## Exercise
Work through the records below and tally every line containing "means". Reply with the total alone.

## Records for processing
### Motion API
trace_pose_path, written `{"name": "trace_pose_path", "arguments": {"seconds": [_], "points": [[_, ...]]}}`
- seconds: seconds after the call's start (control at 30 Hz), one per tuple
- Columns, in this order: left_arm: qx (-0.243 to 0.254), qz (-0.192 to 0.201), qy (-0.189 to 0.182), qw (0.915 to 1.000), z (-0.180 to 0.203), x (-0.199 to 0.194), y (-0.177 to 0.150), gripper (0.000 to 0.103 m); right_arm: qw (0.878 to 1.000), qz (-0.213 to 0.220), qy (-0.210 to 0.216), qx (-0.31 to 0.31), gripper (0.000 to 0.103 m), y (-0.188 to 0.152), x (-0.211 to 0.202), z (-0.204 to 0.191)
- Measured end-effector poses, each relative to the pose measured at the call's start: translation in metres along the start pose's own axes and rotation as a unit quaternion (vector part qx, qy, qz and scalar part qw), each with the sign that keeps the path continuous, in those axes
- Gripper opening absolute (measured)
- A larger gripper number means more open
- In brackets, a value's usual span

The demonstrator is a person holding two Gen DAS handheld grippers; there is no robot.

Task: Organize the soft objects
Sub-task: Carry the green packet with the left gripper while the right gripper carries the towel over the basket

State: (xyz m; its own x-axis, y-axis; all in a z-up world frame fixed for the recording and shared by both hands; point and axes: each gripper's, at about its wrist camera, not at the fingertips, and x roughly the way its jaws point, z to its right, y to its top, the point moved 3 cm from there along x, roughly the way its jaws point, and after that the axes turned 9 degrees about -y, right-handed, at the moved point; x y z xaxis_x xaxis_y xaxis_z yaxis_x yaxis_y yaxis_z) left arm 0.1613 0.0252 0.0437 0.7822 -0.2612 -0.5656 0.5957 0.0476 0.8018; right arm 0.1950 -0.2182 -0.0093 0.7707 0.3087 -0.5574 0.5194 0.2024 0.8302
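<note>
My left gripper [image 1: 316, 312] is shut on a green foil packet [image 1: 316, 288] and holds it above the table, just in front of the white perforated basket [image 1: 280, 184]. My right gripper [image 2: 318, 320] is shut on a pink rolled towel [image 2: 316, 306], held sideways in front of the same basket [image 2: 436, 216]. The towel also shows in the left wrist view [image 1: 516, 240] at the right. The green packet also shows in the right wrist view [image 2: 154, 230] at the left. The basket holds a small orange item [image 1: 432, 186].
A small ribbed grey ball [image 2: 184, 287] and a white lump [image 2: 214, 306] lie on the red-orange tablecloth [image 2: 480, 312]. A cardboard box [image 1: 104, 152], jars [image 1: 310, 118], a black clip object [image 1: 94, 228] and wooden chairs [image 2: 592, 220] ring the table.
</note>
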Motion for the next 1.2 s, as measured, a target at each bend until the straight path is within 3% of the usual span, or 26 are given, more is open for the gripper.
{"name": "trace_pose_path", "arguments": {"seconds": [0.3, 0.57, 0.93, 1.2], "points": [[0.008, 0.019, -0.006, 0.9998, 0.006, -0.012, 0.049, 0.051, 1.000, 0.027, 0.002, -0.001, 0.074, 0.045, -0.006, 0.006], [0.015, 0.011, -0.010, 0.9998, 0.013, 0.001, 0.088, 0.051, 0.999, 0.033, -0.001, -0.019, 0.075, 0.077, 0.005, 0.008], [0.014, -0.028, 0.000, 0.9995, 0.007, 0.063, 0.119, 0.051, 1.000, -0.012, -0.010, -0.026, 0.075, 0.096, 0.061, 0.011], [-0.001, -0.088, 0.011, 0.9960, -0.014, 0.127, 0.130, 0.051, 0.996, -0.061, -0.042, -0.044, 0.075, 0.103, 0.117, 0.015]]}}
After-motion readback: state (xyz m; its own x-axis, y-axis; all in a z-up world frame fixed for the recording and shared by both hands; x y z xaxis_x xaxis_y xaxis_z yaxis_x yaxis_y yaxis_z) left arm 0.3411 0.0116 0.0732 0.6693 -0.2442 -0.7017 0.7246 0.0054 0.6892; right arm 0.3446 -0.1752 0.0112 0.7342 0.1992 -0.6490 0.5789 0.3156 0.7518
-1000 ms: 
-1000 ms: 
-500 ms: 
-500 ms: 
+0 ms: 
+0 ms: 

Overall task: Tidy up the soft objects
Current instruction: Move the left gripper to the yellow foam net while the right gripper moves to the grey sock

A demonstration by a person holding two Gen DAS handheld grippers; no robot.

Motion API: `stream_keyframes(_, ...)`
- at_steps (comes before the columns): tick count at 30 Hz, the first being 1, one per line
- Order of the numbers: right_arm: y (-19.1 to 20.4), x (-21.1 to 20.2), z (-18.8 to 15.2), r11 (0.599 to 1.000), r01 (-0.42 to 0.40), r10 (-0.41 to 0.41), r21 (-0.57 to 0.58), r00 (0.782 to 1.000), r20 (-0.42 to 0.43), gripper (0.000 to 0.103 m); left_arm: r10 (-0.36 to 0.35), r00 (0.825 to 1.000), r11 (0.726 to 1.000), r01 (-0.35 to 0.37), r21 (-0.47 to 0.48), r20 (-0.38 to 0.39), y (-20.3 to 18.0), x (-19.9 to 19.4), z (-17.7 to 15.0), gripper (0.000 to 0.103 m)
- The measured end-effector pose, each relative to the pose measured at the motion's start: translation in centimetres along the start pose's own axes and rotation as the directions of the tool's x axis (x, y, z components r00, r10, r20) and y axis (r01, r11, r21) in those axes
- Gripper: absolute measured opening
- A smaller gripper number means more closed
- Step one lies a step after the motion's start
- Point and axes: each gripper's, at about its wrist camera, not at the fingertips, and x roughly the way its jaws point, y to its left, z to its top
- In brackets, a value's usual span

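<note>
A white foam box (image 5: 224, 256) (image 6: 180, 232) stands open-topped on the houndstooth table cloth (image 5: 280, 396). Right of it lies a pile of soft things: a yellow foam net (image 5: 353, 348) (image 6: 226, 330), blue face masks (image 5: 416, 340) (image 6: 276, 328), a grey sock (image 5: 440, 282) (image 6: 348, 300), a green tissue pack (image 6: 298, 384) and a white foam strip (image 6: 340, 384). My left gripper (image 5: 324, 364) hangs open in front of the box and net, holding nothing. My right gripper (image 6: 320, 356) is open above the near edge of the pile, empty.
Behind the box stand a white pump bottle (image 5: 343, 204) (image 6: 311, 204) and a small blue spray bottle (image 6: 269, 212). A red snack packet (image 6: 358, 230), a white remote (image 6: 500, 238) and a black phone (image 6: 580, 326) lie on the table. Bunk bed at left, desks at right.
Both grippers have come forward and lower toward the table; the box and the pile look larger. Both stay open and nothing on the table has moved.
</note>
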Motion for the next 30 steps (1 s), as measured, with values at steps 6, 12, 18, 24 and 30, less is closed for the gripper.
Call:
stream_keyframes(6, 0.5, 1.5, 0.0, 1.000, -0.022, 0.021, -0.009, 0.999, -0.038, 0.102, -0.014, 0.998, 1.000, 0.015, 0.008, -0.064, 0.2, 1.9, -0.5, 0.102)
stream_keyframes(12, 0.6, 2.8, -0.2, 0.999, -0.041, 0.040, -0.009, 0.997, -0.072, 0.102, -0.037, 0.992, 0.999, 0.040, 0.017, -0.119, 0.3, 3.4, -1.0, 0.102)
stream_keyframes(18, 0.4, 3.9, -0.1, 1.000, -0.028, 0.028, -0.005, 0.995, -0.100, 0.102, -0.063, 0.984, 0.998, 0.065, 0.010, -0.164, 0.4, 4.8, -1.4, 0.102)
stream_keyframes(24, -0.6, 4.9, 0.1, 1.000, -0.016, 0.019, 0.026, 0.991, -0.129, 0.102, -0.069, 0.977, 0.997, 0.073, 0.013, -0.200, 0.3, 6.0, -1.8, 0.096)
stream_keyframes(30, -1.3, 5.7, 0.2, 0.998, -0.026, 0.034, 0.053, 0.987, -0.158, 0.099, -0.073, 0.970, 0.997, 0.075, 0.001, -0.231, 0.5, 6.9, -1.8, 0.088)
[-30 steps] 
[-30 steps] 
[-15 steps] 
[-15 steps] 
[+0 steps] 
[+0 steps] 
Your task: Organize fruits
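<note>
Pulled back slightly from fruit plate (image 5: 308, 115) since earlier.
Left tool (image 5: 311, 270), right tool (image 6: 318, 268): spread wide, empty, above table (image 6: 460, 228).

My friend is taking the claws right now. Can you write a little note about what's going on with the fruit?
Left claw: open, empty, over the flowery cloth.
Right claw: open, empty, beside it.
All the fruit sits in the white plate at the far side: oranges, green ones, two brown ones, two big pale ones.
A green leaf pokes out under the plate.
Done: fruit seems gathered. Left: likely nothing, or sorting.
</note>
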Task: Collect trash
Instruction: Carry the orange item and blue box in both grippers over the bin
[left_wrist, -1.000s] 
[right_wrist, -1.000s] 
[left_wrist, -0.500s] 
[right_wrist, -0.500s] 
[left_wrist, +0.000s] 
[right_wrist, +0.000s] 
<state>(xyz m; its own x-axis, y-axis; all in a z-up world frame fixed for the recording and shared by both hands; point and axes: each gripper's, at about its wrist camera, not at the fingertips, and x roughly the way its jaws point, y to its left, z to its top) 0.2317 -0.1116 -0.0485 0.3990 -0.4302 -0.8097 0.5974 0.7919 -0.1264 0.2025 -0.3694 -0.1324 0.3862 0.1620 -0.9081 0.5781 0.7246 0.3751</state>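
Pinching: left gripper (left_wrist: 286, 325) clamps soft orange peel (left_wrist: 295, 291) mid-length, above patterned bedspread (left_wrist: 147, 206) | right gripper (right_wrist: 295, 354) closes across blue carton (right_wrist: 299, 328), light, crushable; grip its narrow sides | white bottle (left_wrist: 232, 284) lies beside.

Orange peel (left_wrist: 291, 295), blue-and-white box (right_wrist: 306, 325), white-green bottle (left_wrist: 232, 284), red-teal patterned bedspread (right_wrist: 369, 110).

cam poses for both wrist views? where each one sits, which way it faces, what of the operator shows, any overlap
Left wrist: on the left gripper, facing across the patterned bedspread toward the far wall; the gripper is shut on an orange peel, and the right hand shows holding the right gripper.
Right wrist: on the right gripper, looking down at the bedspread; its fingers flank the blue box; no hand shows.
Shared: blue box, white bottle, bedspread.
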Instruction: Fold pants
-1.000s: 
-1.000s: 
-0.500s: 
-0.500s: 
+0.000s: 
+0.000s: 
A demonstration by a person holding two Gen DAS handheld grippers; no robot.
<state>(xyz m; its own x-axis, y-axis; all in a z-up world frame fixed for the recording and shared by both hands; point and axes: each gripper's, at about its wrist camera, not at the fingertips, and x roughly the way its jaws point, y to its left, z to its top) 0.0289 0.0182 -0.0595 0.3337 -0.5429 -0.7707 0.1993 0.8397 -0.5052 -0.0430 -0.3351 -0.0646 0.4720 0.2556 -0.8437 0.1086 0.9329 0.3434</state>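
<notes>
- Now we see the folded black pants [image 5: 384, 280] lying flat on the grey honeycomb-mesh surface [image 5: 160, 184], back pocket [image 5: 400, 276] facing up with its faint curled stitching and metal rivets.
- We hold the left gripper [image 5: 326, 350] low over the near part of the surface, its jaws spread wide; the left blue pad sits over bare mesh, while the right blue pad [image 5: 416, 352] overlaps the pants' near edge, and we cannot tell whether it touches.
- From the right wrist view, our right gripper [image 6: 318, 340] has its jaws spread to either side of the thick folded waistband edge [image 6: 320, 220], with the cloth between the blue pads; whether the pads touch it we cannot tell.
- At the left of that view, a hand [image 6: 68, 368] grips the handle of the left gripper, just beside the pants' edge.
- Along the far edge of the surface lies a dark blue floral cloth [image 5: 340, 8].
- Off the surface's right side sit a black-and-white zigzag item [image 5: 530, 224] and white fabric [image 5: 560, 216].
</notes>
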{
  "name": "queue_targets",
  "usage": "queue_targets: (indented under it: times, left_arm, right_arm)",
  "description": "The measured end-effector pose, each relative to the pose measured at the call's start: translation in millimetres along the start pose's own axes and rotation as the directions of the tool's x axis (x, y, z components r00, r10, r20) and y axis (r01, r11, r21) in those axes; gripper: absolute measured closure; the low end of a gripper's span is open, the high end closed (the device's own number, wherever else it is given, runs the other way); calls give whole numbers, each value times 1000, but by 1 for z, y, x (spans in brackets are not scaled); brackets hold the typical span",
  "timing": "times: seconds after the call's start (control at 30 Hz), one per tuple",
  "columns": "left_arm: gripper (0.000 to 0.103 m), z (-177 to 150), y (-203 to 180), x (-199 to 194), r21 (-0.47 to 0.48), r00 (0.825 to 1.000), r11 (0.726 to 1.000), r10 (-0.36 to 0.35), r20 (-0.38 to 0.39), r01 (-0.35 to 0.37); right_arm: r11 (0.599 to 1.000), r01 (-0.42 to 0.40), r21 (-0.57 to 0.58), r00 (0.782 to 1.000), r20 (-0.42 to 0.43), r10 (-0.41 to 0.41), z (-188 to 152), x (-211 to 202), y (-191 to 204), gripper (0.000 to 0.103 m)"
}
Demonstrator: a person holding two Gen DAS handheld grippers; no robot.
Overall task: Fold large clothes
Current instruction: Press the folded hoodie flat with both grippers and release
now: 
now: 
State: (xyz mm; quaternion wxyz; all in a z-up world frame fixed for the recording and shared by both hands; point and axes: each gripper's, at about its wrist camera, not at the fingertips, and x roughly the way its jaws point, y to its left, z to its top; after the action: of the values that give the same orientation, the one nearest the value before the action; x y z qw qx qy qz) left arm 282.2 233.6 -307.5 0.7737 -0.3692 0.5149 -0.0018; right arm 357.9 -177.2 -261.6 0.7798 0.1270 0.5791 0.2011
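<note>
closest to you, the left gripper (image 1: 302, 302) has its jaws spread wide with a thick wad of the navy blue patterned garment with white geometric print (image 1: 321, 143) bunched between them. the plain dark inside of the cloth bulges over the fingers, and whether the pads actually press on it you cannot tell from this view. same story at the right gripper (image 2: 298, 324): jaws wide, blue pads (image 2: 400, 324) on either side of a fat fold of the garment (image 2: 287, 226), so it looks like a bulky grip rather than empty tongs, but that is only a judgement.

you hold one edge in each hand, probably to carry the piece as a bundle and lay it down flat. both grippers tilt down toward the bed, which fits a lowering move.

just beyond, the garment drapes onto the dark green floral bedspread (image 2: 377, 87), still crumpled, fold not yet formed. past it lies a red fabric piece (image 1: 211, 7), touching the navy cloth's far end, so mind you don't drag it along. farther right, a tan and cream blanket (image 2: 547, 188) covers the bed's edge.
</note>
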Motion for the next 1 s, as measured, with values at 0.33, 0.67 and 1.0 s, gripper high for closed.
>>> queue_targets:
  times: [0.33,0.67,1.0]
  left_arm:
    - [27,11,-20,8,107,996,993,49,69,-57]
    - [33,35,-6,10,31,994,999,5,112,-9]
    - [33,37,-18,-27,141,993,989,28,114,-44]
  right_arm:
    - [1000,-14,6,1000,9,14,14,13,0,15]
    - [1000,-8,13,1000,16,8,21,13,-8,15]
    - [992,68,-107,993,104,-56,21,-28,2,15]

## Worked solution
2